Abstract:All-in-One Image Restoration (AiOIR) has advanced significantly, offering promising solutions for complex real-world degradations. However, most existing approaches rely heavily on degradation-specific representations, often resulting in oversmoothing and artifacts. To address this, we propose ClearAIR, a novel AiOIR framework inspired by Human Visual Perception (HVP) and designed with a hierarchical, coarse-to-fine restoration strategy. First, leveraging the global priority of early HVP, we employ a Multimodal Large Language Model (MLLM)-based Image Quality Assessment (IQA) model for overall evaluation. Unlike conventional IQA, our method integrates cross-modal understanding to more accurately characterize complex, composite degradations.

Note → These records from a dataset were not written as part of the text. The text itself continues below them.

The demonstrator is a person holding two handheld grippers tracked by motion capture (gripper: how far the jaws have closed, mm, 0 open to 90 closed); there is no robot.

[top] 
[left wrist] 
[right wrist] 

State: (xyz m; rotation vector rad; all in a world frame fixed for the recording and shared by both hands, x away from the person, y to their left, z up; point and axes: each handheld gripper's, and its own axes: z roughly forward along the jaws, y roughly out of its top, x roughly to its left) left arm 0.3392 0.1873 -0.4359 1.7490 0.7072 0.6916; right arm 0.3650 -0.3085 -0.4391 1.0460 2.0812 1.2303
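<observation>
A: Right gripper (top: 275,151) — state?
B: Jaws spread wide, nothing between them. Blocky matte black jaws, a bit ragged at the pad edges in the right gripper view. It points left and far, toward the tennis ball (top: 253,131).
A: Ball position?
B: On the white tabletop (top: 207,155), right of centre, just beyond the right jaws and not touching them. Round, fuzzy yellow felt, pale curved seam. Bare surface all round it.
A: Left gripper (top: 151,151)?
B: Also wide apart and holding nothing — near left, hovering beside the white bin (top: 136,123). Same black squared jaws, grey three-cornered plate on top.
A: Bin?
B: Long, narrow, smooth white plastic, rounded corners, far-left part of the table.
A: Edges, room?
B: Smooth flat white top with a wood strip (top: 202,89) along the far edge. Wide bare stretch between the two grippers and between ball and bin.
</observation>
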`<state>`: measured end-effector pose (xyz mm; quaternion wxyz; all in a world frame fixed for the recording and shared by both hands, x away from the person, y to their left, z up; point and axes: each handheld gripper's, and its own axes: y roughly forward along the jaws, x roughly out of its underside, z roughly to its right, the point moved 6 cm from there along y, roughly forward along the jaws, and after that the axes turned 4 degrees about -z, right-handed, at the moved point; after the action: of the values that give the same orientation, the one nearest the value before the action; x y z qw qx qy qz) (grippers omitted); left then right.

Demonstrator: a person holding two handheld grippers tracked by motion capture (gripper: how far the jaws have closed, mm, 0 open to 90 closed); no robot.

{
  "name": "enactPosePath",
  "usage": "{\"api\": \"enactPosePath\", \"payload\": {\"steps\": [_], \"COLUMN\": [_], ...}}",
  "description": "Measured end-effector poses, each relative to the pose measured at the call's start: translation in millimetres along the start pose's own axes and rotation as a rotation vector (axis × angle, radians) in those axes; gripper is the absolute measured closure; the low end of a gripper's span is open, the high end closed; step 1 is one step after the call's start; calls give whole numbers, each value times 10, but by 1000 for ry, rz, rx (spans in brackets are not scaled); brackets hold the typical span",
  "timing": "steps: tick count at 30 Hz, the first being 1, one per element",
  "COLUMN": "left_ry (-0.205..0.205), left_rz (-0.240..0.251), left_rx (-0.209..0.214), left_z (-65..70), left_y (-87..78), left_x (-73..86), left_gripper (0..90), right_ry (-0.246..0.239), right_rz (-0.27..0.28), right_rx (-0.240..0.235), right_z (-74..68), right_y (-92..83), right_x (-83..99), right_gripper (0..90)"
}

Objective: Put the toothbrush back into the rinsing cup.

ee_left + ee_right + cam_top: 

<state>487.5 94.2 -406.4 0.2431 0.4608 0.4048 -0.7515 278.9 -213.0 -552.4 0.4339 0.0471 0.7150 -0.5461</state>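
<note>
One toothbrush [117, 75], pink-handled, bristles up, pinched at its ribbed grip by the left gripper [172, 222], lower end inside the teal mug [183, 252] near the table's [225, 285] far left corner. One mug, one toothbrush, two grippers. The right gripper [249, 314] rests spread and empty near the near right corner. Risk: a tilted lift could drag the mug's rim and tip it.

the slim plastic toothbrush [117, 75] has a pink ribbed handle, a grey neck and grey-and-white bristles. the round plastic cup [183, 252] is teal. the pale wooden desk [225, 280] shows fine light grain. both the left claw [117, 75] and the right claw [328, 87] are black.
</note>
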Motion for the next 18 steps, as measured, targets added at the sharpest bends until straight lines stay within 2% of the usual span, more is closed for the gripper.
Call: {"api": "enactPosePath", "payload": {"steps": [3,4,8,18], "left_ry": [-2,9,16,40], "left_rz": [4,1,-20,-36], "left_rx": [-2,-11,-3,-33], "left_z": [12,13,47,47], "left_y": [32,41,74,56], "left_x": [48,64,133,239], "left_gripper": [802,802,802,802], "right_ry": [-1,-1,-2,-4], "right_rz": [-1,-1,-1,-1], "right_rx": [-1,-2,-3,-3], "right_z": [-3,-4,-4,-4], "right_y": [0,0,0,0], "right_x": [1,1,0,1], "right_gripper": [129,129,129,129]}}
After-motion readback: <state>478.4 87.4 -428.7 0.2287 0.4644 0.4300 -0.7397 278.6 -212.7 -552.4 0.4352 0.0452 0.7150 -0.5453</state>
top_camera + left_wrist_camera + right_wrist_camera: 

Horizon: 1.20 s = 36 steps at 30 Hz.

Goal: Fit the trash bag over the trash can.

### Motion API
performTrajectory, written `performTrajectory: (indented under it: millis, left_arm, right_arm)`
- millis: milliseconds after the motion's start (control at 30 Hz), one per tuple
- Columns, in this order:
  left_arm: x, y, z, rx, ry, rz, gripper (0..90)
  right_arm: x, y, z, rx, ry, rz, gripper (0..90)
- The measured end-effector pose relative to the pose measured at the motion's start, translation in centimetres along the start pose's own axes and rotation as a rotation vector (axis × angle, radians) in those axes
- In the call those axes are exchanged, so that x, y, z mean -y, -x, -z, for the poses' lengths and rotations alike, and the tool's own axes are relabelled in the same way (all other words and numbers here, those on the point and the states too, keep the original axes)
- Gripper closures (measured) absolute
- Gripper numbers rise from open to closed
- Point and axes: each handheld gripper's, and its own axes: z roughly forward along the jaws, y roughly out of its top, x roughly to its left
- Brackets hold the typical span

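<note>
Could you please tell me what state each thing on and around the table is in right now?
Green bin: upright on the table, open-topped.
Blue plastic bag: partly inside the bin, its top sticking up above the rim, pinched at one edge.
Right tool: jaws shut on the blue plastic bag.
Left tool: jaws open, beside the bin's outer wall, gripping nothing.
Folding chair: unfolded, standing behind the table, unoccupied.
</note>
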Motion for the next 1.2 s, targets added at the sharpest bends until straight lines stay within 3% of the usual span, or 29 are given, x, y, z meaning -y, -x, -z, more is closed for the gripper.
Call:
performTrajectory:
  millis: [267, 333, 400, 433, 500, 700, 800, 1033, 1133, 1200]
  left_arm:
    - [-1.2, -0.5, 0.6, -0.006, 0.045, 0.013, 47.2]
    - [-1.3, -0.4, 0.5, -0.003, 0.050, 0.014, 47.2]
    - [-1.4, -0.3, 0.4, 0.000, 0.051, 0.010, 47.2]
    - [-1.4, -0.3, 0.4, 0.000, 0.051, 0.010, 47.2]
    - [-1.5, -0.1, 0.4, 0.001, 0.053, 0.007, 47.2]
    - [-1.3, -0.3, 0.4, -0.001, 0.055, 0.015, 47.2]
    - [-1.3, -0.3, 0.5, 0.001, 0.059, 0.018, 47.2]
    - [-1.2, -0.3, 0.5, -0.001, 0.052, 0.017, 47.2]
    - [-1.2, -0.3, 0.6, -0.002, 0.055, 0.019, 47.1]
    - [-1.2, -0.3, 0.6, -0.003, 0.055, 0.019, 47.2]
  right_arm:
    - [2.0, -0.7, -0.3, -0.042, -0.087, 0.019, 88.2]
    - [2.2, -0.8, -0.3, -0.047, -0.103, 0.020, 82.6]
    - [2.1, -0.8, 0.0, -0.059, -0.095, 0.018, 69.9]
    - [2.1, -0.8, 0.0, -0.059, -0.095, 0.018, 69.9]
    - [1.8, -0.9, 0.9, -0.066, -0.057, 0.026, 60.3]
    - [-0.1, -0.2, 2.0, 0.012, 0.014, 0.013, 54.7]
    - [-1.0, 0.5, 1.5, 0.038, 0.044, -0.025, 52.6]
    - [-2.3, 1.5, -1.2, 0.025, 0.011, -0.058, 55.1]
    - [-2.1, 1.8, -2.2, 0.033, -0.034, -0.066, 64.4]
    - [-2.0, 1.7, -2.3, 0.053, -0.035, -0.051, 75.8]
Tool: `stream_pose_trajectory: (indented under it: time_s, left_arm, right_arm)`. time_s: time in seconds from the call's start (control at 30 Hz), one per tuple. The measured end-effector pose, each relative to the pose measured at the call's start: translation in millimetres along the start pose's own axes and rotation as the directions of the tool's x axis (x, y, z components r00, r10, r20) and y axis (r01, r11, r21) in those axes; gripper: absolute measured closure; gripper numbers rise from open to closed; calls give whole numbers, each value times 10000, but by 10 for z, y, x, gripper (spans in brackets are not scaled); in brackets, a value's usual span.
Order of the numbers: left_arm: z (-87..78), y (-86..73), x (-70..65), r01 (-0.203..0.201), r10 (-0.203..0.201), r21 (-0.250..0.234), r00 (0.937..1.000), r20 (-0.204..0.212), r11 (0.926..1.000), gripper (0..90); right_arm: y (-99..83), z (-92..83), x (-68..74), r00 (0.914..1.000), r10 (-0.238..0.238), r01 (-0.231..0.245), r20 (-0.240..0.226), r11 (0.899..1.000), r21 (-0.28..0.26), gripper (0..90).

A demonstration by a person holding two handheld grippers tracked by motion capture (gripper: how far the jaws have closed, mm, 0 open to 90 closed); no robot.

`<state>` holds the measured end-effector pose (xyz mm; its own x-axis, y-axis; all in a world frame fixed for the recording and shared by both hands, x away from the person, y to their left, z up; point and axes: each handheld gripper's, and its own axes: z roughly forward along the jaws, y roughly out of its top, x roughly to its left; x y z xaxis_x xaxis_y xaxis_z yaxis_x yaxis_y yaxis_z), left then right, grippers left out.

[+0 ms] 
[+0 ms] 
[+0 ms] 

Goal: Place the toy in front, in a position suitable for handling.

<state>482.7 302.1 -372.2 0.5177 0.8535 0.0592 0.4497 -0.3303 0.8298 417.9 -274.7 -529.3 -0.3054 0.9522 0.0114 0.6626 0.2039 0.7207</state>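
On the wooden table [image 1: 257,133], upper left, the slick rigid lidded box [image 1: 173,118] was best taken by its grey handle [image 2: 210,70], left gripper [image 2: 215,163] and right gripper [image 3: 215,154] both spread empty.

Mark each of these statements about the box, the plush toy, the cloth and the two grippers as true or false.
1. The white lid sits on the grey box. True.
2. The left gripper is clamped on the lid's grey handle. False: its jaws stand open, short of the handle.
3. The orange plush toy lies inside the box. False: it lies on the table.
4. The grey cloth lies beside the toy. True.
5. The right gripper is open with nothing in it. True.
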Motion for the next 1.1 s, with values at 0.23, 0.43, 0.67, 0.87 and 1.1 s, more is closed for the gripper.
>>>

Building upon this overall assessment, we then introduce a region awareness and task recognition pipeline. A semantic cross-attention, leveraging semantic guidance unit, first produces coarse semantic prompts. Guided by this regional context, a degradation-aware module implicitly captures region-specific degradation characteristics, enabling more precise local restoration. Finally, to recover fine details, we propose an internal clue reuse mechanism. It operates in a self-supervised manner to mine and leverage the intrinsic information of the image itself, substantially enhancing detail restoration. Experimental results show that ClearAIR achieves superior performance across diverse synthetic and real-world datasets.